DNAアレイを用いた遺伝子損傷のゲノムマッピング法の開発

2001 Fiscal Year Annual Research Report

• Project/Area Number: 12558060
• Research Institution: Hiroshima University
• Principal Investigator: 井出 博 広島大学, 大学院・理学研究科, 教授 (30223126)
• Co-Investigator(Kenkyū-buntansha): 久保 喜平 大阪府立大学, 農学部, 教授 (40117619) ; 寺東 宏明 広島大学, 大学院・理学研究科, 助手 (00243543) ; 大山 義彦 広島大学, 大学院・理学研究科, 助教授 (30169081) ; 佐々本 一美 (株)同仁科学, 研究所, 研究本部長
• Keywords: DNA損傷 / 定量 / ARP法 / 脱塩基部位 / 発癌物質 / ゲノム / DNA修復酵素

Research Abstract

本研究では,DNAアレイを用いた塩基損傷検出のための条件検討の一環として,塩基除去修復酵素とARP(Aldehyde Reactive Probe)アッセイを組み合わせることにより,酸化塩基損傷の定量法を確立した。
DNA中の酸化塩基損傷をARPアッセイで定量するためには,塩基除去修復酵素処理により損傷部位を定量的に脱塩基部位に変換する必要がある。
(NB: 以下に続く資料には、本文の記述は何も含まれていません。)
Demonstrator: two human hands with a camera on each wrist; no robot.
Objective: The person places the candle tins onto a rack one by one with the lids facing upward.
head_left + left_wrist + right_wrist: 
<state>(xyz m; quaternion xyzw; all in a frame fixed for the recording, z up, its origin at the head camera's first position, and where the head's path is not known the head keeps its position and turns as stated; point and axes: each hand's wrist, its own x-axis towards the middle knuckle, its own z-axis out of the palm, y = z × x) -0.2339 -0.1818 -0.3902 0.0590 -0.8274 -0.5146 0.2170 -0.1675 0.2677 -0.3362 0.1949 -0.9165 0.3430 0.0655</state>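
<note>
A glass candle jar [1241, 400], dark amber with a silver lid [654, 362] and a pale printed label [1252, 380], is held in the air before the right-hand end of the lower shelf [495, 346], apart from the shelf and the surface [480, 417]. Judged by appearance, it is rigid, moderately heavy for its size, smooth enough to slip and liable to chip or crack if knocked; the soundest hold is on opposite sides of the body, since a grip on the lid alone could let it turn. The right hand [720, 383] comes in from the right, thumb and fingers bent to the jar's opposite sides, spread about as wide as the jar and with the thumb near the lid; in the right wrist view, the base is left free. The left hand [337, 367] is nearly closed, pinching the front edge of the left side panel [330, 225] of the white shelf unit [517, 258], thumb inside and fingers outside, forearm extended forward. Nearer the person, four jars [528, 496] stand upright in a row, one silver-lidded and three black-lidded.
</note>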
Fenton反応により酸化損傷を含むDNAを調製し,必要な酵素量を調べた。その結果,10^4ヌクレオチド(NT)あたりそれぞれ2.5個のピリミジン損傷及びプリン損傷を含むDNA(10μg)では,Endo III(ピリミジン損傷を認識),hOGG1(プリン損傷を認識)共に,1μgの、酵素と37℃で1時間インキュベートすることにより,損傷塩基を完全に脱塩基部位に変換できることが分かった。
HeLa細胞及び子牛胸腺における脱塩基部位と酸化塩基損傷の定量を行った。HeLa細胞及び子牛胸腺いずれの場合も,脱塩基部位は検出限界程度であったが(1個/10^6NT),酸化ピリミジン損傷は6個/10^6NT,酸化プリン損傷は2個/10^6NT存在していた。次に,過酸化水素処理により生成する損傷塩基の量を調べた。子牛胸腺DNAを過酸化水素で処理した場合,過酸化水素濃度の増加に伴い脱塩基部位と酸化塩基損傷の量が増加した。ピリミジン損傷とプリン損傷の生成量は同程度であったが,脱塩基部位の生成量はこれに比べ1/7程度であった。HeLa細胞を過酸化水素処理し,DNAを抽出して同様な検討を行った。DNA単独で過酸化水素処理した場合に比べ,損傷の生成量は減少したが,損傷の量比は子牛胸腺DNAの場合と似ていた。

Research Products

• [Publications] Kurisu, S.: "Quantitation of DNA damage by an aldehyde reactive probe (ARP)"Nucleic Acids Research. S1. 45-46 (2001)
• [Publications] Kurisu, S.: "Detection of oxidative base lesions by aldehyde reactive probe (ARP)"Mutation Research. 483(S1). S94 (2001)
• [Publications] Shimoi, K.: "Oxidative DNA damage induced by high glucose and its suppression in human umbilical vein endothelial cells"Mutation Research. 480-481. 371-381 (2001)
• [Publications] Asagoshi, K.: "Influences of a guanine-derived formamidopyrimidine lesion on DNA replication. Translesion DNA synthesis, nucleotide insertion and extension kinetics"journal of Biological Chemistry. (印刷中).